Outlining its strategy on Tuesday, Chevron CEO Michael Wirth said: “Chevron is in an exceptional position to deliver industry-leading value to shareholders,” said Michael Wirth, Chevron’s chairman and chief executive officer.
“Our advantaged portfolio is driving strong production growth with lower execution risk, higher cash flow and increased cash returns to shareholders.”
According to the CEO, Chevron has refocused its investment priorities and expects 70 percent of 2019’s spend to deliver cash flow within two years.
Chevron has said it has reaffirmed “a disciplined C&E program” and established an annual target of $19 to $22 billion from 2021 to 2023.
Jay Johnson, executive vice president, upstream, said: “the ratable investment will deliver steady growth.”
“We expect to deliver a three to four percent compound annual production growth rate through 2023,” he said. “Our strong resource base gives us the flexibility and choices that allow us to fund the projects we believe will yield the best returns.”

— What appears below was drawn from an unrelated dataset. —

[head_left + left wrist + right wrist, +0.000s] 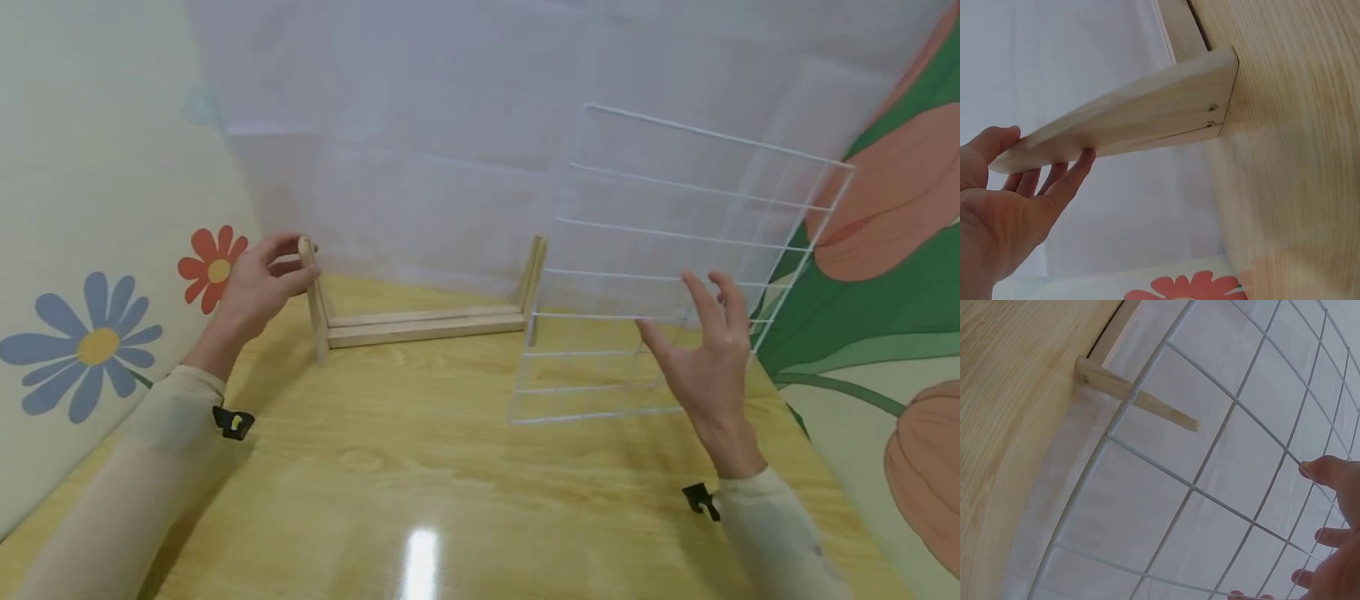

Chevron said its outlook is supported by strong performance in the Permian Basin, onshore in the U.S., where the company has added almost 7 billion barrels of resource and says it has doubled its portfolio value over the past two years.
“Permian unconventional net oil-equivalent production is now expected to reach 600,000 barrels per day by the end of 2020, and 900,000 barrels per day by the end of 2023,” Chevron said.
“The company’s unique position in the Permian is “characterized by long-held acreage, zero-to-low royalty on more than 80 percent of our land position, and minimal drilling commitments,” said Johnson. These attributes together with the deployment of new technologies are driving higher returns, stronger cash flows, and increased value.
$30 billion cash generation at $60 brent
Chevron expects approximately $30 billion of cash generation at $60 Brent in 2019 to be used to fund the 6 percent annual dividend increase, a ratable and high-return capital program, and $4 billion of expected share repurchases, Chevron said.
“Chevron is operating from a position of strength,” Wirth added. “The balance sheet is strong. Our dividend breakeven is low. We’re disciplined with capital. And we’re generating strong free cashflow. Chevron has an extremely compelling investment proposition that is going to continue over the long-term.”